AGI –   “Non ho alcun pregiudizio nei confronti dei direttori stranieri. Ben vengano, detto questo non deve diventare un provincialismo al contrario: oggi le nove istituzioni culturali piu’ importanti del Paese sono tutte dirette da stranieri”. Lo ha detto il ministro della Cultura, Gennaro Sangiuliano, a Rainews 24. “Alcuni possono restare – ha affermato – ma credo che l’Italia sia un Paese che ha eccellenze universitarie in grado di darci dei manager della cultura. Ma nessun sovranismo culturale, comunque”.

Il ministro ha sottolineato che “Il sito più visitato in Italia è il Pantheon che è gratuito. Stiamo tirando fuori un vecchio accordo per introdurre il biglietto. Va fatto tutto uno studio ma se noi ricaviamo dieci milioni di euro all’anno dal Pantheon, questi soldi saranno vincolati alla manutenzione del sito e di tutta la piazza”.  

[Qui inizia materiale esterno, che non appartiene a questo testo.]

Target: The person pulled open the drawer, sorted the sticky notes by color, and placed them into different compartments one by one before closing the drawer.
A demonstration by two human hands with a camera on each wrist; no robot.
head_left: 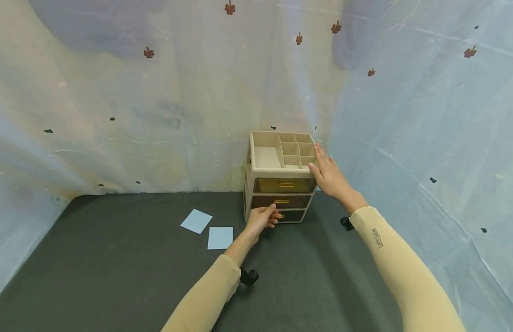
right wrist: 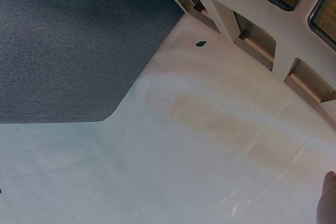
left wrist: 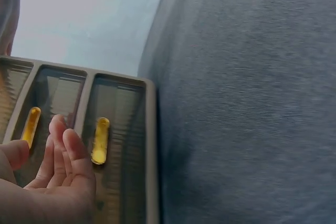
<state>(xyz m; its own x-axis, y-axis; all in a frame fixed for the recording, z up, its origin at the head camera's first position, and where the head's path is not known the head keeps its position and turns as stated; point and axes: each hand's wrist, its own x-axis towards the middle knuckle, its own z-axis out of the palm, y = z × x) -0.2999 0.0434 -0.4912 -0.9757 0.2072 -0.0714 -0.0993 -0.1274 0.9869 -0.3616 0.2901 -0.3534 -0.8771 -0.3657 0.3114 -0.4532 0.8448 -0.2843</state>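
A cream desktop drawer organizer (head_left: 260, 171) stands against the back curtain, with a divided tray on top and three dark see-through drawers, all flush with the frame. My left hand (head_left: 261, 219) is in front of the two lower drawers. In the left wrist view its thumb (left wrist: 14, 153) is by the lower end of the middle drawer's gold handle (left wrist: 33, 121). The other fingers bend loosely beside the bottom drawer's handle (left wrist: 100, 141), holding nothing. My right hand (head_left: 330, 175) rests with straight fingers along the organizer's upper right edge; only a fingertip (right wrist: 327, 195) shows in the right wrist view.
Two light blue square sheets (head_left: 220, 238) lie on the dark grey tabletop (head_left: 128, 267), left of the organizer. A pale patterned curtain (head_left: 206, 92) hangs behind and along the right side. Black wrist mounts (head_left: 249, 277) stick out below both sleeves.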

In linea generale, secondo Sangiuliano, “noi ci facciamo pagare un po’ poco rispetto ad altre nazioni del mondo. Altrove i musei sono molto più cari. Il biglietto del Louvre costa più degli Uffizi, e allora mi chiedo se il Louvre valga di più degli Uffizi. Dobbiamo riflettere su tutto cio’, avendo comunque un sistema che tutela le fasce deboli, ma dobbiamo attrezzarci per far riconoscere il nostro valore”.

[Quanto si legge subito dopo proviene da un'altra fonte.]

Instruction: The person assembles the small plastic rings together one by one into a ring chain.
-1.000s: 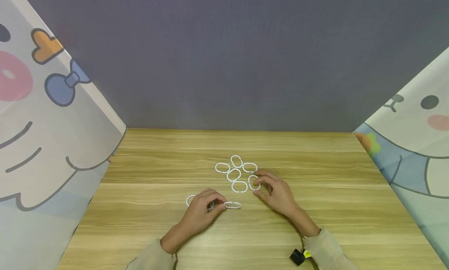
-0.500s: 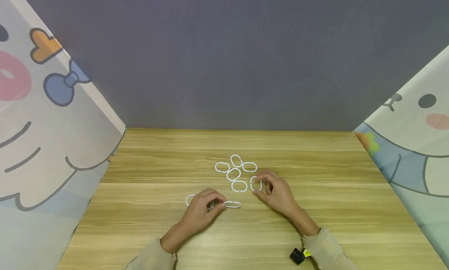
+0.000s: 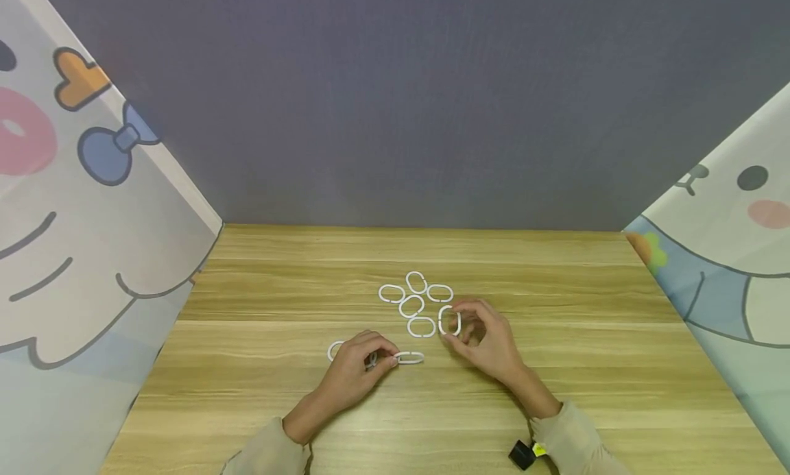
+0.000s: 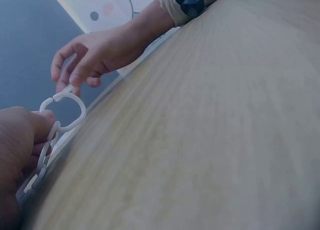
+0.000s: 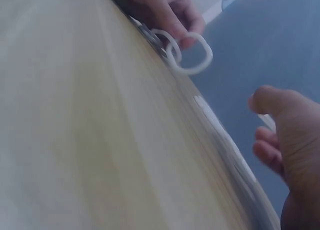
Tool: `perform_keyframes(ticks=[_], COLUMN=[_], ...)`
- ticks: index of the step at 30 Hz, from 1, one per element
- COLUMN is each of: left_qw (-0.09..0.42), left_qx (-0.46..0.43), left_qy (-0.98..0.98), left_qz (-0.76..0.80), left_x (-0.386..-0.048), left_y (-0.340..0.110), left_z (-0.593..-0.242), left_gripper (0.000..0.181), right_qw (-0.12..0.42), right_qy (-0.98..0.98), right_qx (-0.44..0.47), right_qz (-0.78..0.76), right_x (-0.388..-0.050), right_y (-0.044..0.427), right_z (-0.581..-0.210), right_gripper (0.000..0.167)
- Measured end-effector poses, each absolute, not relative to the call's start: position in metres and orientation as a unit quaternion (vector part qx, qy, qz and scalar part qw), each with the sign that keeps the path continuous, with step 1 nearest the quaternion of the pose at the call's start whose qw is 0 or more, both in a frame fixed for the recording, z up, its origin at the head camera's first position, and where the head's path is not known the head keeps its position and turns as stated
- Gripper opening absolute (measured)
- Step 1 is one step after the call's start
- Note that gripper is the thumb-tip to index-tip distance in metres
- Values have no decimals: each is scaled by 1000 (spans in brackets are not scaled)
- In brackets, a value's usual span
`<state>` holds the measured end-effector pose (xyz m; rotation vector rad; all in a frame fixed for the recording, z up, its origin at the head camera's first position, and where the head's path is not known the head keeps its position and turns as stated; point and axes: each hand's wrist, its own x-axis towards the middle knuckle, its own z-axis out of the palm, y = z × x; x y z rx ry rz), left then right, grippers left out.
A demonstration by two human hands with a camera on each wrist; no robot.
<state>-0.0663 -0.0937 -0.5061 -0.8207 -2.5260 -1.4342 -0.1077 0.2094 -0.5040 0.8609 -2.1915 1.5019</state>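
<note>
A white link [image 3: 441, 321] is pinched between thumb and forefinger of the right hand [image 3: 489, 343], at that hand's 10 o'clock from overhead. A chain [image 3: 329, 353] is pinched in the left hand's [image 3: 358, 367] fingertips, its last link [image 3: 412, 362] jutting toward 3 o'clock. Five loose links [image 3: 401, 310] are spread on the table [image 3: 432, 420], at the held link's 10 o'clock.

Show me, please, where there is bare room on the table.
Bare table lies right of the right hand, left of the chain in the left hand, and from the loose links to the grey wall. Among those links it's crowded.
</note>
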Motion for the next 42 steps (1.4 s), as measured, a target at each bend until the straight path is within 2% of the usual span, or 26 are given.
perform_keyframes(ticks=[4, 11, 19, 25, 32, 42], left_qw=[62, 62, 60, 53, 55, 66], left_qx=[-270, -268, -270, -271, -275, -275], left_qy=[-835, -836, -835, -836, -836, -836], left_qz=[-476, -474, -476, -474, -471, -469], left_x=[-66, -66, -67, -67, -67, -67], left_y=[-94, -94, -94, -94, -94, -93], left_z=[-506, -507, -508, -508, -508, -508], left_gripper=[10, 11, 13, 11, 11, 13], right_qw=[181, 153, 145, 138, 104, 96], right_qy=[-741, -711, -707, -722, -740, -756], right_qx=[327, 344, 371, 365, 361, 300], right_qz=[558, 593, 585, 572, 558, 573], right_x=[-101, -89, -79, -76, -76, -76], right_y=[201, 187, 174, 171, 171, 169], right_z=[-501, -499, -502, -504, -510, -511], right_gripper=[61, 57, 57, 57, 55, 49])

Riguardo alle aperture dei musei nei giorni festivi il ministro, in visita oggi al Colosseo, ha assicurato che “dovremo lavorare sul personale, chi lavora va rispettato e retribuito adeguatamente. Il nostro patrimonio archeologico va certamente tutelato, preservato e conservato ma puo’ diventare un grande volano economico per tutta la nazione. Possiamo accrescere il nostro Pil utilizzando in maniera efficiente questo patrimonio, aumentando i servizi e mostrando al mondo questa strepitosa vetrina che possiamo aprire. Siamo la prima superpotenza culturale del Pianeta, perchè abbiamo l’unicum di molte civiltà che si sono sedimentate nel corso dei secoli.

Tutto questo può diventare un fattore economico di sviluppo. È bene che un turista che fa un investimento per venire a visitare una città d’arte poi abbia la possibilità di visitare i nostri siti”.